Serum Bcma May Interfere with Anti-Bcma-CAR-Transduced T Cells or Other Anti-Bcma Antibody-Based Immunotherapy in Multiple Myeloma

Introduction: CAR T cell-based immunotherapy has shown clinical activity in a variety of B-cell malignancies. Specifically, the engineered CAR-transduced T cells targeting B-cell maturation antigen (BCMA) on multiple myeloma (MM) have shown promising activity for the treatment of relapsed/refractory (RR) MM patients. However, MM patients have high levels of solubilized BCMA (sBCMA) in the blood especially those with RR disease. Due to these findings, we hypothesized that circulating levels of sBCMA may interfere with the efficacy of CAR T cell immunotherapy or other anti-BCMA antibody (Ab)-based therapeutic approaches for treating MM patients.

Study design: Sera were collected from MM patients and healthy subjects after obtaining institutional review board approval (IRB). Serum levels of human BCMA were determined using an ELISA kit (R&D Systems, Minneapolis, MN). For the BCMA antibody binding assay, 50 µL of human BCMA fluorescein-conjugated polyclonal Ab or monoclonal Ab was incubated with 100 µL of diluent buffer and 100 µL of serum from human subjects with varying sBCMA concentrations. To demonstrate the effects of sBCMA interference with anti-BCMA CAR T function, we utilized a wide range of concentrations (0ng/ml, 3ng/ml, 18 ng/mL, 32ng/ml, 37ng/ml, 110ng/ml, 156ng/ml, 390ng/ml, 530ng/ml and 2167 ng/mL); recombinant BCMA (0ng/ml, 65ng/ml, 130ng/ml, 400ng/ml, 1200ng/ml). After one hour of incubation at room temperature (RT), each sample was added to primary tumor cells from MM patients with progressive disease. These cells were incubated for two hours at RT away from light. Following incubation, cells were washed three times using PBS. Flow cytometric analysis was performed using a Beckman Coulter Cytomics FC 500 with Cytomics CXP software. The same procedure was followed to observe the effects of recombinant human BCMA. To assess immunofluorescent (IFC) analysis of anti-BCMA binding to MM tumor cells, IFC staining was completed following a standard IFC assay protocol and the BCMA binding markers were identified under the microscope (Olympus BX51).

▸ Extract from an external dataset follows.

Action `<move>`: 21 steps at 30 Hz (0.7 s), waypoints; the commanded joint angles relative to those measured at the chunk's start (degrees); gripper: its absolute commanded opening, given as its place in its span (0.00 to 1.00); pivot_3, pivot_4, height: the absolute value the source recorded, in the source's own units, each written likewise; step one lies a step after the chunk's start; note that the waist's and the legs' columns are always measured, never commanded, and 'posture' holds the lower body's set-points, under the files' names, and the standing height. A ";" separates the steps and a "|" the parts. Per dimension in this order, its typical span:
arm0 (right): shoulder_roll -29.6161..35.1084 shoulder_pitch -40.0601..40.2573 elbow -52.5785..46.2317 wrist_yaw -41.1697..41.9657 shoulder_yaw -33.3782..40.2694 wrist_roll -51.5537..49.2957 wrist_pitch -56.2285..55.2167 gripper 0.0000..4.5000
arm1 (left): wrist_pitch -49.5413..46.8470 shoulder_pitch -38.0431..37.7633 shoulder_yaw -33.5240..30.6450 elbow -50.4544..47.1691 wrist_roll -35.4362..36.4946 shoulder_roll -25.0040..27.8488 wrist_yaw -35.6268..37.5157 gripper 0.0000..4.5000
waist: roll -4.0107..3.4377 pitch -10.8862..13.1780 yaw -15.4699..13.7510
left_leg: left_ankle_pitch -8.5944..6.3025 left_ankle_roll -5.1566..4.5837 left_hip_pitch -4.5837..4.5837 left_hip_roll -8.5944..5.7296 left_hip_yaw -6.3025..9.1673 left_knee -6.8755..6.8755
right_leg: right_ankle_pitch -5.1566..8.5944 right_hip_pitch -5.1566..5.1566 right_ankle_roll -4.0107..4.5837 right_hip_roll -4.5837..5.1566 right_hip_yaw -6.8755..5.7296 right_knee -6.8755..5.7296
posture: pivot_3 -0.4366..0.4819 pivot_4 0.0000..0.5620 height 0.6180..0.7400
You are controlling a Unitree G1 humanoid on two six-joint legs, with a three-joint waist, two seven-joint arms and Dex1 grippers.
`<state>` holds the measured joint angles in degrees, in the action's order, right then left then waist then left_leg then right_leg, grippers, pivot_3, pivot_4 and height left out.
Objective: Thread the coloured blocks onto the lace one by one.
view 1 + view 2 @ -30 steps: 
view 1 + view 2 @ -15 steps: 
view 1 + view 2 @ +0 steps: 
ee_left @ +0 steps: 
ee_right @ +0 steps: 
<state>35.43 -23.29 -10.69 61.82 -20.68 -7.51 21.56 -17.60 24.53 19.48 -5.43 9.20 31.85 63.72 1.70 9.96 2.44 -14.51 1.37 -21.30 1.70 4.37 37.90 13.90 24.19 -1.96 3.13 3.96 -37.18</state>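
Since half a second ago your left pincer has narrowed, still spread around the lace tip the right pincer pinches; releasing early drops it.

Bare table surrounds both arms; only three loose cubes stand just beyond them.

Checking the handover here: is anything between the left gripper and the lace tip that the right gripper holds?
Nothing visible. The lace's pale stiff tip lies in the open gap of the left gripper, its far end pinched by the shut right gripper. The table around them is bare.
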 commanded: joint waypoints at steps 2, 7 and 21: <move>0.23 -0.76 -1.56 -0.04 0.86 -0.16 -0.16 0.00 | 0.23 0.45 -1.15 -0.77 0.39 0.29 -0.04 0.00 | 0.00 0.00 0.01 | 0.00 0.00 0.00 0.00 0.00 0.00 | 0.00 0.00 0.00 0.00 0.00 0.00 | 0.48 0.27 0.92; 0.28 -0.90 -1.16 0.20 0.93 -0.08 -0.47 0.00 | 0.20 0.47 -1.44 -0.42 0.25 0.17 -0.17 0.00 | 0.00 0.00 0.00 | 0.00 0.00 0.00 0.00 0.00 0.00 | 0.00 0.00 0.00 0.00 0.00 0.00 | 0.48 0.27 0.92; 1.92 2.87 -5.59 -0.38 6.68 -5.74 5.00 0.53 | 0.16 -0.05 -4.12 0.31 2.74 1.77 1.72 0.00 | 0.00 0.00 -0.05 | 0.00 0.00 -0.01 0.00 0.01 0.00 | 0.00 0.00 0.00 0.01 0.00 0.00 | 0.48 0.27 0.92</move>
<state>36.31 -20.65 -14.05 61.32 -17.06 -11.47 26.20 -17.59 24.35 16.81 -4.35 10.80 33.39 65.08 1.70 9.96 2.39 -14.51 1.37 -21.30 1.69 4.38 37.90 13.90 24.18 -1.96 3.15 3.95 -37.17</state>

Results and discussion: The experimental results demonstrate a concentration dependent response of anti-BCMA antibody binding to primary MM tumor cells. At sBCMA levels lower than 150ng/mL, there was no significant difference in anti-BCMA antibody binding to tumor cells. However, at concentrations greater than 150 ng/mL, a significant decrease in binding was observed. At 390ng/ml, serum sBCMA blocked 50% of anti-BCMA antibody binding to the tumor cells. At 2000ng/ml, serum sBCMA interfered with anti-BCMA antibody binding to tumor cells by more than 80%. When using recombinant BCMA, we observed the same concentration dependent effects on anti-BCMA binding to MM cells. As the levels of recombinant BCMA increased, the antibody binding to MM cells decreased. These results suggest that higher BCMA levels that are present in patients with MM interfere with binding to MM tumor cells; and, thus, could reduce the efficacy of CAR T cell and other immunotherapy approaches targeting BCMA. The fluorescent image further demonstrated serum sBCMA blocked anti-BCMA antibody binding to primary MM tumor cells in a concentration dependent fashion. In 2013 Carpenter et al . showed that sBCMA levels do not interfere with CAR-T-cells. However, the sBCMA concentrations used in those experiments are based on low sBCMA levels (10ng/ml). We have consistently detected concentrations much higher than 150ng/ml of sBCMA in MM patients. Our experimental data showed 30-35% serum BCMA level was above 150ng/ml in 500 MM serum samples and 50% serum BCMA level was above 150ng/ml in relapsed/refractory patients.

Conclusion: The results demonstrated that higher serum sBCMA concentrations do interfere with anti-BCMA antibody directed CAR T cells immunotherapy therapies or any anti-BCMA antibody therapeutic agents in MM. We suggest determining serum sBCMA level before anti-BCMA antibody directed CAR T cells immunotherapy therapy or use of any anti-BCMA antibody therapeutic agents.